Regarding the kotaku article ; the next gen consoles are similar to second best pc of today ! That means that it is similar to gtx 680 since hd 7970 ghz is the most powerful single gpu today. This also answers the questions on why the next gen game demos where using a gtx 680 . Also the 8870 is rumoured to be similar or more powerful than the gtx 680 and also may be used in next gen consoles . Next gen is in good shape !

I will keep my expectations low so I can be pleasantly surprised when specs are revealed.
 
"2nd fastest" may refer to chips; e.g. the 7970 and 7950 are Tahiti where as the 7870 and 7850 are Pitcairn.

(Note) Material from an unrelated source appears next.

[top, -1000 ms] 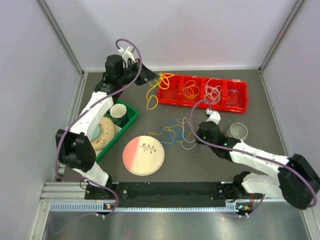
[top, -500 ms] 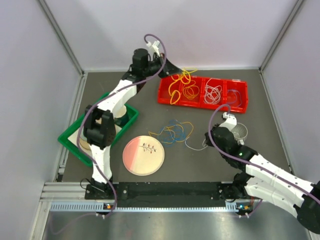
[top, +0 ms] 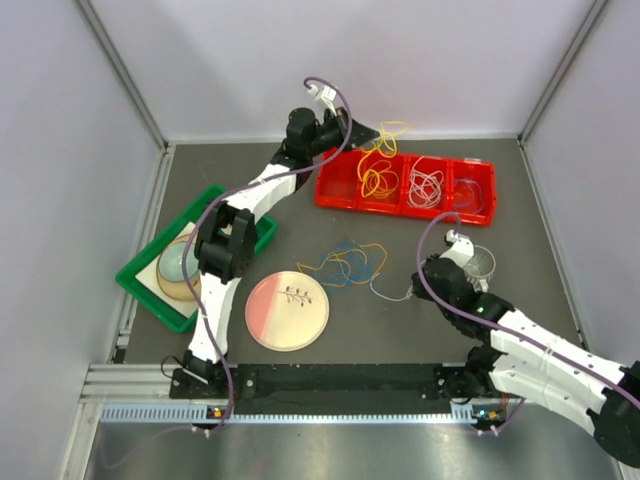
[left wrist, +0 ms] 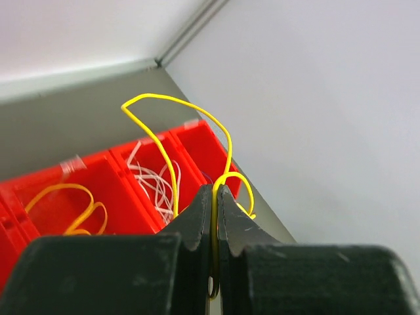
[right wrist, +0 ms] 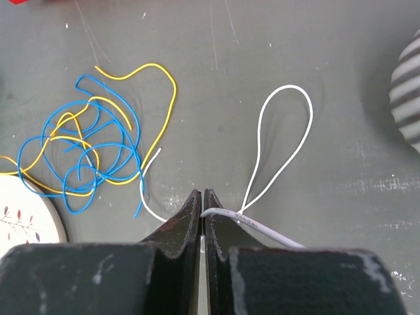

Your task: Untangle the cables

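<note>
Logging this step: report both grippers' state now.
Left gripper: closed on a thin yellow cable.
Right gripper: closed on a thin white cable.

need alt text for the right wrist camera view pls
The right hand is shut on a white cable, which curls into a loop on the grey table just ahead. To the left lies a tangle of blue and yellow cables beside the edge of a plate; a striped cup shows at the right edge.

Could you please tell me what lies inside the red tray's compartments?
Orange-yellow cables lie in the red tray's second compartment from left, white cables in the third. The left gripper, shut on a yellow cable, hides its far-left corner.
</note>
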Robot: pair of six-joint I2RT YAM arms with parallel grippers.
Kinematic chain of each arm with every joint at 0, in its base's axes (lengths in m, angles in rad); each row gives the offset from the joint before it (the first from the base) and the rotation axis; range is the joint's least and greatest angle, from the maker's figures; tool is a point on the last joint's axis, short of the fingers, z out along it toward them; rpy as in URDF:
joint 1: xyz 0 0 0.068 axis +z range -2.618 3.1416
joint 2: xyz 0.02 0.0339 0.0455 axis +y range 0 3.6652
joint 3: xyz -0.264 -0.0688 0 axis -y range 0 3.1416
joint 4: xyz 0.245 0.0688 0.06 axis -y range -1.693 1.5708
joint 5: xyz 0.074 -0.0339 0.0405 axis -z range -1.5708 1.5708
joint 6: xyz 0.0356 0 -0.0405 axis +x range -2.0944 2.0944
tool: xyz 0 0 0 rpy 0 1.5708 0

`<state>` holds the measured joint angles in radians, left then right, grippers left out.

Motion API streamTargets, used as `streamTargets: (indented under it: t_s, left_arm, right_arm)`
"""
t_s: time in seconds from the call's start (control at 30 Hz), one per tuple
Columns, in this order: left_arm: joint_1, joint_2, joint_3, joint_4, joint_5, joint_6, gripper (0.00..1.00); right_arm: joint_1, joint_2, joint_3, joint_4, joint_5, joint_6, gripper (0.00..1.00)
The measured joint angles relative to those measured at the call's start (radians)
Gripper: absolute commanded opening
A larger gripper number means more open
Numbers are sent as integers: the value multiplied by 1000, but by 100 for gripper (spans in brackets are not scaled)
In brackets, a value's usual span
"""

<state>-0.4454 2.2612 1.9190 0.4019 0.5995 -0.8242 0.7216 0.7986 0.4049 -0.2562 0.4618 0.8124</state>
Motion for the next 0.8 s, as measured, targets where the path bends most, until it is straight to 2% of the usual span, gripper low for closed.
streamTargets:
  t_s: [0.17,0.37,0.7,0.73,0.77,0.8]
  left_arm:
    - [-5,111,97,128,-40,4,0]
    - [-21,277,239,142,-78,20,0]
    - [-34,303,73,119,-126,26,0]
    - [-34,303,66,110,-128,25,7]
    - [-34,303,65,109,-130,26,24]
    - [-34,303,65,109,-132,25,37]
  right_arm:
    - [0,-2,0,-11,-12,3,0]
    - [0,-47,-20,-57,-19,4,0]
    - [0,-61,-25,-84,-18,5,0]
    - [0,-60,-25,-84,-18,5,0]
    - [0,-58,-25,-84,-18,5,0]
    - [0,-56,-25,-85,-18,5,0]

I think it is much more likely, if the rumor has any legs, they are talking about a Pitcairn 7870/7850 class GPU than a 7950. We could all wish (hey, it came out in Jan'12 and while large at 365mm^2 shifted CPU/GPU budgets, mature process, blah blah) but I don't think either MS or Sony cares enough about core gamers, or feels competitive pressure, to cater to such.
 
As you said, MSFT can use "live" to make up for loses (though it takes away some costumers imho), they have a neat advantage wrt to software and software environment, they have Kinect which is a reasonably known brand (for the mass public), they have smart glass, they have a lot of traction in US, they also have more money.

I was thinking of this today. Now this is just something random, but what if Microsoft allows people to play online for free for normal game titles, however they sell the console and subsidize the Xbox 720 with support of MMO type online games, along with TV/Movies/Music. So that instead of buying a new console for $400, you can now buy it for $250 at launch.

Sorry, nothing to do with hardware specs, but it just popped in my head.